Below are the data; count the lines with the string "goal" in them and give that number only.

Stored data entries
Content starts

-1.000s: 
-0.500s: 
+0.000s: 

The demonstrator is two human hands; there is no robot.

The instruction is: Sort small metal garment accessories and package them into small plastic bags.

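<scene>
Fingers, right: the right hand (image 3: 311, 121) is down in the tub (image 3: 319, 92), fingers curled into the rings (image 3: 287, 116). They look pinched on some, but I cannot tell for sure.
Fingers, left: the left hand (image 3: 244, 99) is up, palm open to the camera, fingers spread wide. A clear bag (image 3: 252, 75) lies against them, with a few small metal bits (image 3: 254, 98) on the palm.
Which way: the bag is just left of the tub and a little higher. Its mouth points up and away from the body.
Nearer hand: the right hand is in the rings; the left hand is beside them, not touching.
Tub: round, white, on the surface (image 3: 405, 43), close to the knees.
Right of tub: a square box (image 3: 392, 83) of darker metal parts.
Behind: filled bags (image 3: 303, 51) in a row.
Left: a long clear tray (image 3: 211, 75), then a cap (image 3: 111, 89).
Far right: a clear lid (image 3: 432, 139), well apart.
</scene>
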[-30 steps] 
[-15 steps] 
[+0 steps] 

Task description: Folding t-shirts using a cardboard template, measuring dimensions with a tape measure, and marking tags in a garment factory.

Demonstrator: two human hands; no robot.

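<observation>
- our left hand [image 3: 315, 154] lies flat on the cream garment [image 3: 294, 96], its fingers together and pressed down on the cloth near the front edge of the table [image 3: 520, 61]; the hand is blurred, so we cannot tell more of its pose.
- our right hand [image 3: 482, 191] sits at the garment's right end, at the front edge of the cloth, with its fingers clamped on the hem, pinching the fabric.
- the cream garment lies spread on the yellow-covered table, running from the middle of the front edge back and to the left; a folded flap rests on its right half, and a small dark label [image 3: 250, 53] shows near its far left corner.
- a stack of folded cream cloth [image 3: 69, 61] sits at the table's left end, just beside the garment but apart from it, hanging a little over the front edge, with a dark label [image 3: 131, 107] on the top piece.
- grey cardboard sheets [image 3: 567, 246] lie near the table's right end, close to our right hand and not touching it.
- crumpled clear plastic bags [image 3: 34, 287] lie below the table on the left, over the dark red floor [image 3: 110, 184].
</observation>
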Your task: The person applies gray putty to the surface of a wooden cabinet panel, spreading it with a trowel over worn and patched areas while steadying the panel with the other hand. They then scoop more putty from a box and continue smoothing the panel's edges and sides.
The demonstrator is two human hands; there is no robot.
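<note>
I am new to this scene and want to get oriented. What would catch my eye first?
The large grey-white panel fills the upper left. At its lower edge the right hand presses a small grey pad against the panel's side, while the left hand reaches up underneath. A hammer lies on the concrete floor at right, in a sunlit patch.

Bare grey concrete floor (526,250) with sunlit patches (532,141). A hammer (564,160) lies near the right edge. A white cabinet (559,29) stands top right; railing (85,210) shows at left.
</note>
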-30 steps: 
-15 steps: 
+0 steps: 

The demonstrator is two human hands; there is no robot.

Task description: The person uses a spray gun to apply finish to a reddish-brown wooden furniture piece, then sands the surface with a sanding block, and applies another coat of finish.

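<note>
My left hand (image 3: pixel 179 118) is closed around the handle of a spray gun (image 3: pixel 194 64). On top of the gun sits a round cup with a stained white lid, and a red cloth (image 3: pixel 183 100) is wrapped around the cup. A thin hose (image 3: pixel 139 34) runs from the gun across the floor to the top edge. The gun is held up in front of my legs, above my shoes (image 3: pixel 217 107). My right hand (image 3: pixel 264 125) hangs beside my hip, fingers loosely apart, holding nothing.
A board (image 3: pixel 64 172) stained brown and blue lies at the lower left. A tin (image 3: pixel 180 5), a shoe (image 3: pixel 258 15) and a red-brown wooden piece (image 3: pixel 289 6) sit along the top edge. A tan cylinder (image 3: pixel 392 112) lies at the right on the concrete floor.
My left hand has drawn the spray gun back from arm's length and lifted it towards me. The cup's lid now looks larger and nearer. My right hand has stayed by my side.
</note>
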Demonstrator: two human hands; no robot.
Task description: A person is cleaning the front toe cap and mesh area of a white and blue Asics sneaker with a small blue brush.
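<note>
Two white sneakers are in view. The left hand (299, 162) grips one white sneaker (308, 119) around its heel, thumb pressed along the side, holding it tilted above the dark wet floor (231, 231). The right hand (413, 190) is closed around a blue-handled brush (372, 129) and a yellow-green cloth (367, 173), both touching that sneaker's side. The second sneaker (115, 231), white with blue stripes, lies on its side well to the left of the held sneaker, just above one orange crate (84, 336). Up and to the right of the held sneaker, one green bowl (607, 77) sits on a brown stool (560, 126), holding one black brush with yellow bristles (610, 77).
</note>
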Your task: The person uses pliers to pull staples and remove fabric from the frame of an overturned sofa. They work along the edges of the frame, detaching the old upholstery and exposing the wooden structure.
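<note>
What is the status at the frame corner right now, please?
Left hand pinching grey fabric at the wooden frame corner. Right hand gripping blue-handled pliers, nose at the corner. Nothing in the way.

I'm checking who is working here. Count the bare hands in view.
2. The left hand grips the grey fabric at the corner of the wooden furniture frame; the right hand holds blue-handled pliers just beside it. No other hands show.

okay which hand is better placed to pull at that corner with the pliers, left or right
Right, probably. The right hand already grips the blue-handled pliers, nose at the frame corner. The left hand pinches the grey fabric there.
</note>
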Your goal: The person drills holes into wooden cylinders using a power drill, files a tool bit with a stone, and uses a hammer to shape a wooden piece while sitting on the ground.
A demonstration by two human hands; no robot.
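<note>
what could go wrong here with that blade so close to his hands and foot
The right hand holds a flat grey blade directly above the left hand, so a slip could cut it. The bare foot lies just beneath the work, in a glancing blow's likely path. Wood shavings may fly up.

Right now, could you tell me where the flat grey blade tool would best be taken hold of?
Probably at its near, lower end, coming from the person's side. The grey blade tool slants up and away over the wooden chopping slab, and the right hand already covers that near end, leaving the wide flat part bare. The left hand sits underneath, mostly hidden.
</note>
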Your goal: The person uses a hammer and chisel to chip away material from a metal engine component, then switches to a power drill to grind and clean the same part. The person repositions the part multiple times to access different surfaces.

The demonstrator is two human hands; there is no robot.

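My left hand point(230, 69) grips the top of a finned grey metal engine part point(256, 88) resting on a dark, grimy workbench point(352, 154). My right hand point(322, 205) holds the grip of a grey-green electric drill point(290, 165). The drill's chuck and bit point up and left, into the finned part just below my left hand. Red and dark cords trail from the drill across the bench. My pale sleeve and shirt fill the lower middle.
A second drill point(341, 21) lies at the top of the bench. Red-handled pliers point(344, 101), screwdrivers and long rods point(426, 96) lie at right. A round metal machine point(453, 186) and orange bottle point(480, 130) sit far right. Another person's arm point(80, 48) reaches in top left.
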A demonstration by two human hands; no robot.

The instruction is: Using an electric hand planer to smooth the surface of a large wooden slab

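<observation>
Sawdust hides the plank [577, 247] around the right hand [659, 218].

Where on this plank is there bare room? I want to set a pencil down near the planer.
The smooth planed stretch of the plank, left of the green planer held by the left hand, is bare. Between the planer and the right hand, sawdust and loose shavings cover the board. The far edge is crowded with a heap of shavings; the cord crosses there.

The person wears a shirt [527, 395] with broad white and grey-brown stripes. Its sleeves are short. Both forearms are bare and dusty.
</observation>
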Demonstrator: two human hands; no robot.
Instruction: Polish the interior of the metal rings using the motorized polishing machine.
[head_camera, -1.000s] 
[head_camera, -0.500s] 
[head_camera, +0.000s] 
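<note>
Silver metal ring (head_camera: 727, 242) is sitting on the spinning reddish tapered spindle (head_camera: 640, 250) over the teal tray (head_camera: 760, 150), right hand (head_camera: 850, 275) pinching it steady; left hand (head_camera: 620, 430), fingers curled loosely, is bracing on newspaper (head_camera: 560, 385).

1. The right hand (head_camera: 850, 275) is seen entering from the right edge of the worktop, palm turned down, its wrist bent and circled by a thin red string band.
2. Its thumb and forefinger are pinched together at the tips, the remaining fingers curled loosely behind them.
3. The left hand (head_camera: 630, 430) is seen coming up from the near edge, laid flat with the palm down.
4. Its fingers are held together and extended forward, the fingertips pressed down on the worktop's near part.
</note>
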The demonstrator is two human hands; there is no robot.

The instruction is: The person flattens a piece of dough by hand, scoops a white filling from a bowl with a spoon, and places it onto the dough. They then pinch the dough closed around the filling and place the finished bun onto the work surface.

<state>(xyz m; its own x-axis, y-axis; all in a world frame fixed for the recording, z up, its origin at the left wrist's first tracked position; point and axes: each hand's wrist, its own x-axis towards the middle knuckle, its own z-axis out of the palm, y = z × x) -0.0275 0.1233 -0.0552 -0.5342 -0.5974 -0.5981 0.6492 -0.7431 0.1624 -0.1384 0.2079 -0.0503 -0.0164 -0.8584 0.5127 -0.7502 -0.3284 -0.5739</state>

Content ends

• WRITTEN SOLUTION
2